* _Aim of the exercise_
Write out, word for word and with no pictures, each line below from the one containing "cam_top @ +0" through the one containing "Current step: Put", both included, and no other line.

[Entries provided — start]

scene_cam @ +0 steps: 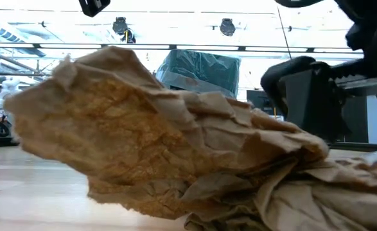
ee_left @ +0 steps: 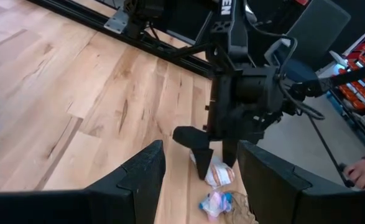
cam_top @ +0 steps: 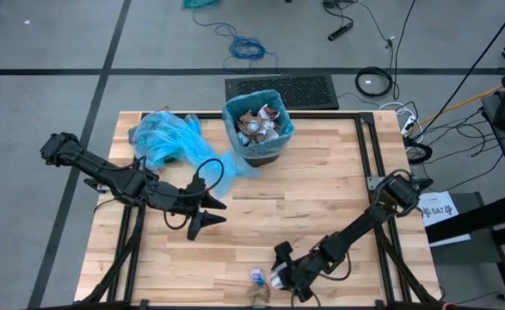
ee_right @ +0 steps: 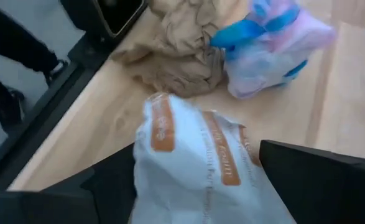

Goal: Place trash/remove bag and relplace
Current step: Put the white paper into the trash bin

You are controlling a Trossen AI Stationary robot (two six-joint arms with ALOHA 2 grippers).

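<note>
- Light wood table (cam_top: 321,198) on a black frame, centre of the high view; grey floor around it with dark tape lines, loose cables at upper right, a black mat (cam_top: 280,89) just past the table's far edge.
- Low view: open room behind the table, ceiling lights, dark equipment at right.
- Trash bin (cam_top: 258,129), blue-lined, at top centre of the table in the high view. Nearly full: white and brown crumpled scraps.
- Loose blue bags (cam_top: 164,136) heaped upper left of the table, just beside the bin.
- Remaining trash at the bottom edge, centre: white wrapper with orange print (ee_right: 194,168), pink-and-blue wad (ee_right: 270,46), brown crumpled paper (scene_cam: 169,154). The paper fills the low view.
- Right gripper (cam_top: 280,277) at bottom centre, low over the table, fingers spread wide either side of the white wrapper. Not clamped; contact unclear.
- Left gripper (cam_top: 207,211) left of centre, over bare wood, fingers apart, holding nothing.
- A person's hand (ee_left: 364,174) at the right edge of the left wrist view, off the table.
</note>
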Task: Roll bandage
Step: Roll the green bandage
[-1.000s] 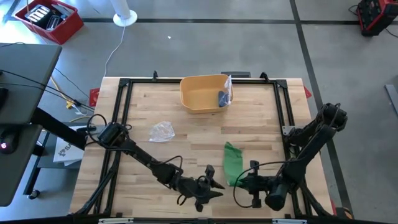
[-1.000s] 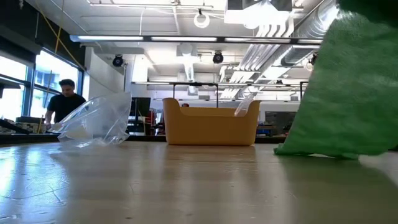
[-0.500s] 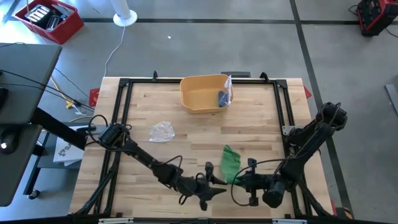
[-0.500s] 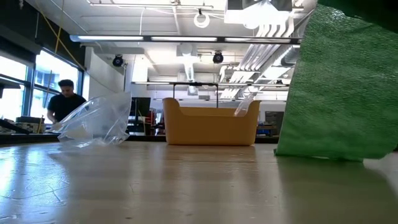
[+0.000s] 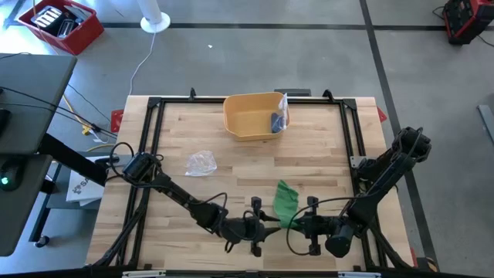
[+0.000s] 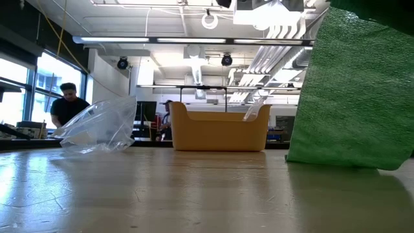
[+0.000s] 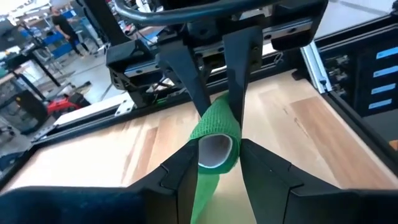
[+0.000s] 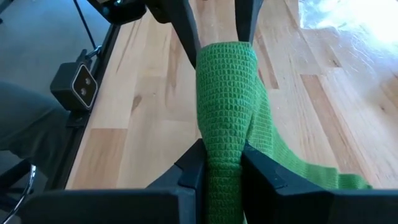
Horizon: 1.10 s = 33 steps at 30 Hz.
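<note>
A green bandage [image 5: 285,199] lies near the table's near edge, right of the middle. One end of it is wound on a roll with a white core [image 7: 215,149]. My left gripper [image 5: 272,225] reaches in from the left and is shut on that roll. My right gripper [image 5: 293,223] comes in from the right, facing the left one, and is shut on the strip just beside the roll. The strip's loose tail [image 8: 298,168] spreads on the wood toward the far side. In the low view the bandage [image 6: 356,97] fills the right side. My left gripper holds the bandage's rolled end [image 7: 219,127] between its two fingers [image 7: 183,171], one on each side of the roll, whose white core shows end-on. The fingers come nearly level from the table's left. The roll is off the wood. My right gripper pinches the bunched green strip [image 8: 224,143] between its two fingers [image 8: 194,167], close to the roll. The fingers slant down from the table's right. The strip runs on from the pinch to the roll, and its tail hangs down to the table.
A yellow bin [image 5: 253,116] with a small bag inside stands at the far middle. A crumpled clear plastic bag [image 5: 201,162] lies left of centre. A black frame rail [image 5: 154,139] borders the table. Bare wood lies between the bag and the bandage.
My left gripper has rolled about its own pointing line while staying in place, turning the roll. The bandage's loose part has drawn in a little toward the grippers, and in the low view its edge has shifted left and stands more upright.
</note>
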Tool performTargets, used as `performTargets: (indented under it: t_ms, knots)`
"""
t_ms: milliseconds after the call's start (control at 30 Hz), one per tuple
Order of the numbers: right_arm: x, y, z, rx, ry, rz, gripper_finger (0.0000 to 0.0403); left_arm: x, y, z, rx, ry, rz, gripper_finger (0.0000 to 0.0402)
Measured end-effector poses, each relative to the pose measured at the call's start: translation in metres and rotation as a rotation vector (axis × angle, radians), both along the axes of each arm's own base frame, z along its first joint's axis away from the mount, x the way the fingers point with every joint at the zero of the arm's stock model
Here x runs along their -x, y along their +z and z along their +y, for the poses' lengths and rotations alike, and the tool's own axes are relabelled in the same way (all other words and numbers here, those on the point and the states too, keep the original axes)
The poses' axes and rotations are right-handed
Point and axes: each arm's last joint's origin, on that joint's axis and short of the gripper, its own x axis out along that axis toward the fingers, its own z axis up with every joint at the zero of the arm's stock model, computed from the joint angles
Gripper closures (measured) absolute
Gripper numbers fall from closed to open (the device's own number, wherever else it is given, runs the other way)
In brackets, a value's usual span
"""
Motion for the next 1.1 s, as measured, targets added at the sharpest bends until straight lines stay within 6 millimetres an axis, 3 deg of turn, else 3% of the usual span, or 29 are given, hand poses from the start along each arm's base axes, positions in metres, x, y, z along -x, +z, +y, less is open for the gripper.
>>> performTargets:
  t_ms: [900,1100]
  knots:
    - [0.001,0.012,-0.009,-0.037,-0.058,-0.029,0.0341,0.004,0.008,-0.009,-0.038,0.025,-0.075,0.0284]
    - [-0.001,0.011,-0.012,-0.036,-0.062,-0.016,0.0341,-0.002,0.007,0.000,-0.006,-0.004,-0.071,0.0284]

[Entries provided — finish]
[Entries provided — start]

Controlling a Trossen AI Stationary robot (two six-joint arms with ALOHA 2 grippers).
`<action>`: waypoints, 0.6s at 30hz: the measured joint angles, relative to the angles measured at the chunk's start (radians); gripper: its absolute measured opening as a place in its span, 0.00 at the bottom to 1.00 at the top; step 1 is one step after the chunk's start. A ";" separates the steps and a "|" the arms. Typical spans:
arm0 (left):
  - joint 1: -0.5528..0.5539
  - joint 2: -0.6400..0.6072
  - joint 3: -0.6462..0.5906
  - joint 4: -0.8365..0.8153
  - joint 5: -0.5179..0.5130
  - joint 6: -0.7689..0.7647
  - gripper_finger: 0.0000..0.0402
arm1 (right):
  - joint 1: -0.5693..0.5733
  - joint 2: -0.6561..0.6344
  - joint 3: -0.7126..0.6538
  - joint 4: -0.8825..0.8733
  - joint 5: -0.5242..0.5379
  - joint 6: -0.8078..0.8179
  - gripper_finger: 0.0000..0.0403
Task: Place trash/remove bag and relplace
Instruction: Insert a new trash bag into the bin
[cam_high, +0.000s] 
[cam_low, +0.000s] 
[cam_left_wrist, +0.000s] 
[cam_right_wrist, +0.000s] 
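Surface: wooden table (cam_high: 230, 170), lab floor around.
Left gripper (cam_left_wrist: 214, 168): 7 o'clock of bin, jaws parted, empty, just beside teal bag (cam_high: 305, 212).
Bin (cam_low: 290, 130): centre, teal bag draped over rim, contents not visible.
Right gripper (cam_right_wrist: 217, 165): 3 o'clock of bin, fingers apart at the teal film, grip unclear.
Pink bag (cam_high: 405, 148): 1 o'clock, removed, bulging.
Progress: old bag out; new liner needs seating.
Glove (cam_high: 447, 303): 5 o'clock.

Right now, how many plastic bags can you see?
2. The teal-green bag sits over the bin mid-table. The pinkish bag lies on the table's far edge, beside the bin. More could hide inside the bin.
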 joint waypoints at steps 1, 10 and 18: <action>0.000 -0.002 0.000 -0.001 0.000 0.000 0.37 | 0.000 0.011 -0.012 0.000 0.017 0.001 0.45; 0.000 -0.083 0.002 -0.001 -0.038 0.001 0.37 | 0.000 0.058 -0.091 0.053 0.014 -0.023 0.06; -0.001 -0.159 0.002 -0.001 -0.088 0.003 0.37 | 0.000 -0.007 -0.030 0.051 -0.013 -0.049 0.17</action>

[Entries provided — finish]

* _Answer section_
cam_top @ +0 steps: 
ee_right @ +0 steps: 

Goal: Place trash/remove bag and relplace
Current step: Put the white paper into the trash bin

That completes the output for this exercise.